J’hésite : vais je courir pour rattraper le landau et monter
dedans, ou me cacher derrière. Au même moment, voici un fiacre. Le
cocher regarde à deux fois le client déguenillé qui lui fait signe,
mais je ne lui laisse pas le temps de réfléchir, je
saute :
« – A l’église Sainte-Monique ! lui dis je. Et un
demi-souverain pour vous si vous y êtes en moins de vingt
minutes !
« Il était midi moins vingt-cinq ; naturellement, ce
qui se manigançait était clair comme le jour.

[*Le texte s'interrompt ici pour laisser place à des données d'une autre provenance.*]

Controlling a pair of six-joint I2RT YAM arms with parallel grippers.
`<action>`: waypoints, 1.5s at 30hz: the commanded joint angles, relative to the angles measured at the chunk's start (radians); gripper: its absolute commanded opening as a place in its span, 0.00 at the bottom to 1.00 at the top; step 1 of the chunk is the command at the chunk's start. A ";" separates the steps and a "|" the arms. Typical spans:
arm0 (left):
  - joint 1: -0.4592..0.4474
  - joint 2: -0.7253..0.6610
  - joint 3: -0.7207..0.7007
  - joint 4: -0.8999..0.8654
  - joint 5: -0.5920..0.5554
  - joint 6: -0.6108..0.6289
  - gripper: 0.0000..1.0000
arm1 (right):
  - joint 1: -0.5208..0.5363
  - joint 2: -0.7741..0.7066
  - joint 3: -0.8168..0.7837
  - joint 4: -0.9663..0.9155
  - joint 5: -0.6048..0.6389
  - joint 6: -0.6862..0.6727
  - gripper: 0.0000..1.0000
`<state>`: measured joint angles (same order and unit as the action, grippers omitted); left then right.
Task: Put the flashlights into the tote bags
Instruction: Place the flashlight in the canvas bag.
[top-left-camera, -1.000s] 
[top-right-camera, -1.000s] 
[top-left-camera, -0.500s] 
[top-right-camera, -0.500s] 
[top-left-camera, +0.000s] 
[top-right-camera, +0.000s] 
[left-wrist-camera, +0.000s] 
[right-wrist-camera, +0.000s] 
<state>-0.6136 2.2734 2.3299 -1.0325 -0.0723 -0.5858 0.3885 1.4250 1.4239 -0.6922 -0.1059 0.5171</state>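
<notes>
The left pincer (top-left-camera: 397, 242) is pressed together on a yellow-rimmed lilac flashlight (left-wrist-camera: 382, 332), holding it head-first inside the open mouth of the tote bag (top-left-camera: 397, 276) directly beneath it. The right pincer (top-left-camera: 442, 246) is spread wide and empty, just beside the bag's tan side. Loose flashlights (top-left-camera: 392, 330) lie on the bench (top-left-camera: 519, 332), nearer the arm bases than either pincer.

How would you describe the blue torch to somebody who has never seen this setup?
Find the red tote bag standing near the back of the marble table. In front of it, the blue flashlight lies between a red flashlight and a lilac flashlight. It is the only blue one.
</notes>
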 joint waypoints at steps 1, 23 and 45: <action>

« Mon cocher fonça. Je ne crois pas que j’aie jamais été
conduit aussi vite, mais les autres avaient pris de l’avance. Quand
j’arrive, le fiacre et le landau sont arrêtés devant la porte,
leurs chevaux fument. Moi, je paie mon homme et me précipite dans
l’église. Pas une âme à l’intérieur, sauf mes deux poursuivis et un
prêtre en surplis qui semblent discuter ferme. Tous trois se
tiennent debout devant l’autel. Je prends par un bas-côté, et je
flâne comme un oisif qui visite une église. Tout à coup, à ma
grande surprise, mes trois personnages se tournent vers moi, et
Godfrey Norton court à ma rencontre.
« – Dieu merci ! s’écrie-t-il. Vous ferez l’affaire.
Venez ! Venez ! »
« – Pour quoi faire ?
« – Venez, mon vieux ! Il ne nous reste plus que trois
minutes pour que ce soit légal.
« Me voilà à moitié entraîné vers l’autel et, avant que je
sache où j’en suis, je m’entends bredouiller des réponses qui me
sont chuchotées à l’oreille ; en fait, j’apporte ma garantie
au sujet de choses dont je suis très ignorant et je sers de témoin
pour un mariage entre Irène Adler, demoiselle, et Godfrey Norton,
célibataire. La cérémonie se déroule en quelques instants ;
après quoi je me fais congratuler d’un côté par le conjoint, de
l’autre par la conjointe tandis que le prêtre, en face, rayonne en
me regardant. Je crois que c’est la situation la plus absurde dans
laquelle je me sois jamais trouvé ; lorsque je me la suis
rappelée tout à l’heure, je n’ai pu m’empêcher de rire à gorge
déployée. Sans doute y avait-il un quelconque vice de forme dans la
licence de mariage, le prêtre devait absolument refuser de
consacrer l’union sans un témoin, et mon apparition a probablement
épargné au fiancé de courir les rues en quête d’un homme valable.
La fiancée m’a fait cadeau d’un souverain, que j’entends porter à
ma chaîne de montre en souvenir de cet heureux événement.
– L’affaire a pris une tournure tout à fait imprévue, dis je.
Mais ensuite ?
– Hé bien ! J’ai trouvé mes plans plutôt compromis. Tout
donnait l’impression que le couple allait s’envoler
immédiatement ; des mesures aussi énergiques que promptes
s’imposaient donc. Cependant, à la porte de l’église, ils partirent
chacun de leur côté : lui vers son quartier, elle pour sa
villa.
« – Je sortirai à cinq heures comme d’habitude pour aller
dans le parc, lui dit-elle en le quittant.
« Je n’entendis rien de plus. Ils se séparèrent, et moi, je
m’en vais prendre des dispositions personnelles.
– Lesquelles ?
– D’abord quelques tranches de bœuf froid et un verre de bière
répondit-il en sonnant. J’étais trop occupé pour songer à me
nourrir, et ce soir, je serai encore plus occupé, selon toute
vraisemblance. A propos, docteur, j’aurais besoin de vos
services.
– Vous m’en voyez réjoui.
– Cela ne vous gênerait pas de violer la loi ?
– Pas le moins du monde.
– Ni de risquer d’être arrêté ?
– Non, si la cause est bonne.
– Oh ! la cause est excellente !
– Alors je suis votre homme.
– J’étais sûr que je pourrais compter sur vous.
– Mais qu’est-ce que vous voulez au juste ?
– Quand Mme Turner aura apporté le plateau, je vous
expliquerai. Maintenant, ajouta-t-il en se jetant sur la simple
collation que sa propriétaire lui avait fait monter, je vais être
obligé de parler la bouche pleine car je ne dispose pas de beaucoup
de temps. Il est près de cinq heures. Dans deux heures nous devons
nous trouver sur les lieux de l’action. Mlle Irène, ou plutôt
Madame, revient de sa promenade à sept heures. Il faut que nous
soyons à Briony Lodge pour la rencontrer.
– Et après, quoi ?
– Laissez le reste à mon initiative. J’ai déjà préparé ce qui
doit arriver. Le seul point sur lequel je dois insister, c’est que
vous n’interviendrez à aucun moment, quoi qu’il se passe.
– Je resterai neutre ?
– Vous ne ferez rien, absolument rien.